Entre nous et l’enfer ou le ciel il n’y a que la vie entre deux, qui est la chose du monde la plus fragile.
(Blaise Pascal)

1S’il existe un écrivain dans l’histoire de la littérature italienne que l’on peut définir comme le précurseur d’une éthique du care, cet écrivain est bien Giacomo Leopardi. Célèbre poète et philosophe de la première moitié du xixsiècle, Leopardi doit sa formation intellectuelle principalement à la tradition italienne et française des moralistes et aux penseurs des Lumières. Mais il n’exclut point de la morale les émotions et les sentiments. Ses observations des passions humaines traversent en effet toutes les étapes de sa pensée, jusqu’au développement d’une « morale de la fragilité1 » fondée à la fois sur le secours mutuel et la reconnaissance d’une vulnérabilité constitutive de l’être humain. Fortement ancrée dans la fragilité humaine que le philosophe a engagée depuis son plus jeune âge, la vulnérabilité s’énonce comme concept expliquant toutes sortes de fragilités liées à l’existence. Ces notions, quasi évocatrices avant la lettre de l’éthique du care, nous encouragent ainsi à orienter notre étude de l’univers conceptuel et sémantique de Leopardi sous le signe de cette nouvelle voix de l’éthique contemporaine. Nous nous proposons donc de retracer brièvement les étapes principales de la philosophie du poète en nous intéressant de plus près à l’idée de vulnérabilité dans une perspective d’abord anthropologique, puis éthico-sociale.
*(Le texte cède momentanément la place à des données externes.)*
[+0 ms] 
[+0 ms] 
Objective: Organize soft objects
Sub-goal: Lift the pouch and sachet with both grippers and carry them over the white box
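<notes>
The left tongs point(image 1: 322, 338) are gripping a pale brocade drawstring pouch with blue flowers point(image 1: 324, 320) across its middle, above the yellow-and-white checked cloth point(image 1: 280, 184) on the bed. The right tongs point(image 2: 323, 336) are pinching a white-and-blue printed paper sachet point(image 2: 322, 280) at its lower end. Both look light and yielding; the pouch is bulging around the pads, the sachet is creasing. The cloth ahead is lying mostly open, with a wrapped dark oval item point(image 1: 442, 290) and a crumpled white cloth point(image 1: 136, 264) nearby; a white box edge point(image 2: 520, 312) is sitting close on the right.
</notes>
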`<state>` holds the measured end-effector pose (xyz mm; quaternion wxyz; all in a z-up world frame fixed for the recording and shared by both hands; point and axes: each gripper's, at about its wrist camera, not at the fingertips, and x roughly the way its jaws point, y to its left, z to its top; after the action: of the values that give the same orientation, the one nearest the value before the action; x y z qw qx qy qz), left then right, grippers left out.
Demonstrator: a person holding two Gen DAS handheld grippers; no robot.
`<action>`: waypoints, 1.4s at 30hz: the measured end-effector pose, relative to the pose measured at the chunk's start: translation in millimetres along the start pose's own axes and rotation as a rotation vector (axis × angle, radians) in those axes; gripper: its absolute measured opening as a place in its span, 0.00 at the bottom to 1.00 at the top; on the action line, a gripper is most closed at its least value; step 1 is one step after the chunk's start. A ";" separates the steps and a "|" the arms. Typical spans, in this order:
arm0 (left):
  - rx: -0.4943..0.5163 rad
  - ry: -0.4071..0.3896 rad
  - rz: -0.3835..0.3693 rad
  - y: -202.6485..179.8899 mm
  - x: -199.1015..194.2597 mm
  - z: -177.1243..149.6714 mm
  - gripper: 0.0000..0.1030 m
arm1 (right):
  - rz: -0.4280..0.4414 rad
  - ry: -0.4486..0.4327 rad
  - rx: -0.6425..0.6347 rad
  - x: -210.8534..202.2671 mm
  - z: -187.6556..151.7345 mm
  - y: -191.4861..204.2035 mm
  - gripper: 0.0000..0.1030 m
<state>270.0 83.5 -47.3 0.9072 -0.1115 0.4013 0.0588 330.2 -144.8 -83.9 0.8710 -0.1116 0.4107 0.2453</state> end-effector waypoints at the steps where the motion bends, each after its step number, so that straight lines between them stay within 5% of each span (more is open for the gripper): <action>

La force de la faiblesse. Pour une anthropologie initiale de la vulnérabilité

2C’est au sein de l’étude des passions humaines et notamment au prisme du phénomène de la compassion que, chez Leopardi, prend forme ce que nous pouvons aisément désigner comme « une anthropologie de la vulnérabilité ». Dans le Zibaldone, immense carnet de réflexions sur les sujets les plus divers rédigé entre 1817 et 1832, Leopardi élabore un système philosophique qui suppose une « science des sentiments2 » où la souffrance et la douleur ont une priorité ontologique, et une « science de l’homme » (Z, 53) qui se range initialement du côté des plus faibles, puis, dans la phase finale de sa pensée, du côté de l’humanité tout entière, fragile et vulnérable face à la Nature. La réflexion sur l’anthropologie de la vulnérabilité se construit ainsi de manière progressive. Elle se déploie en deux étapes, que l’on peut attribuer à deux concepts emblématiques du care : la première est associée à une » vulnérabilité délimitée à des catégories différenciées », la seconde à une « vulnérabilité constitutive » des êtres humains3.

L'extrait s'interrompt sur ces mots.